**What you need to do:** Report the number of lines in the material below that contain "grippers", without any other words.

**Dataset extract:**
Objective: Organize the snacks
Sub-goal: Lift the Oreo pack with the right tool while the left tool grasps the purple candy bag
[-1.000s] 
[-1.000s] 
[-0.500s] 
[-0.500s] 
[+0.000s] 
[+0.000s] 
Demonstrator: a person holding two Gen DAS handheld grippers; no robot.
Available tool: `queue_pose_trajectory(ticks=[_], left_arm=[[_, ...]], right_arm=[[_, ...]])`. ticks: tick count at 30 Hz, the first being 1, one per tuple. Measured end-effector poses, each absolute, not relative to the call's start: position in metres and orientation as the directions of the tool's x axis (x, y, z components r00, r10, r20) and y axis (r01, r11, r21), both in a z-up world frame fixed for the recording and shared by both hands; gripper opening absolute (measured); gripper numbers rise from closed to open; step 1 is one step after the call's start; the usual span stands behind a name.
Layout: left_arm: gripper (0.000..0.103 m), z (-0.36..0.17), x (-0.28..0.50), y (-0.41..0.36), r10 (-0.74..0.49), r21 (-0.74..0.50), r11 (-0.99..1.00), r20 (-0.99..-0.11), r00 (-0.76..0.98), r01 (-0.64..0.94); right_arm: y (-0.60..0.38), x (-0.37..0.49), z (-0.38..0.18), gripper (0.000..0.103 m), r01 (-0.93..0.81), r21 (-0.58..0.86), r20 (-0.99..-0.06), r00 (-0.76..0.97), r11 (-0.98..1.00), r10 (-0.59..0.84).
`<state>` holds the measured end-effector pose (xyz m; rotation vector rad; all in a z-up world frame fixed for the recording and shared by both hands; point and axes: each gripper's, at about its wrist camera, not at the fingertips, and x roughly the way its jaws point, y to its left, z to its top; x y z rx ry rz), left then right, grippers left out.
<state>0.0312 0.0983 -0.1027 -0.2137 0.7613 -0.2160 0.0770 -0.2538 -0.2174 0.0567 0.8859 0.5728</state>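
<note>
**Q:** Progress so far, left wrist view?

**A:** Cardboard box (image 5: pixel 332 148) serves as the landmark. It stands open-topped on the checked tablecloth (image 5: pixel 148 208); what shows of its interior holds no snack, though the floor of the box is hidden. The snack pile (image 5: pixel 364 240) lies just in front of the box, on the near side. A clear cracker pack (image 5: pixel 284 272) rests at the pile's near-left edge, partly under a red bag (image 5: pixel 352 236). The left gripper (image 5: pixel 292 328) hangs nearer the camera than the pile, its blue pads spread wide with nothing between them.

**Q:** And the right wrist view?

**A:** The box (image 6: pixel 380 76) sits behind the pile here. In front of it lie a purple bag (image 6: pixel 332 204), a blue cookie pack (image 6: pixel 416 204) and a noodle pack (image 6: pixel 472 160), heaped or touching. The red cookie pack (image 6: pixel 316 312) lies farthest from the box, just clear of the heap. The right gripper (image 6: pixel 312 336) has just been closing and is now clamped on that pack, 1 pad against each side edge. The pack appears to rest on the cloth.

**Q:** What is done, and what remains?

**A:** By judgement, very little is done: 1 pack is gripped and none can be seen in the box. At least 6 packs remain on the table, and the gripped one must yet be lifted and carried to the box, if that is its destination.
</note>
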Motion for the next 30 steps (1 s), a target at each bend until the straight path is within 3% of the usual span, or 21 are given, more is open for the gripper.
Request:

**Problem solution:** 2